SOURCE DATA -
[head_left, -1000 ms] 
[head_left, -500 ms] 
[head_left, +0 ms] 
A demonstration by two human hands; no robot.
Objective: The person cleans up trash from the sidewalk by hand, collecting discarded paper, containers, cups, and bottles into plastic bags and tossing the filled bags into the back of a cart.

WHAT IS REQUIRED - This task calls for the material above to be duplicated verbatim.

RESULT OF THIS TASK -
[head_left, -1000 ms] 
[head_left, -500 ms] 
[head_left, +0 ms] 
A demonstration by two human hands; no robot.
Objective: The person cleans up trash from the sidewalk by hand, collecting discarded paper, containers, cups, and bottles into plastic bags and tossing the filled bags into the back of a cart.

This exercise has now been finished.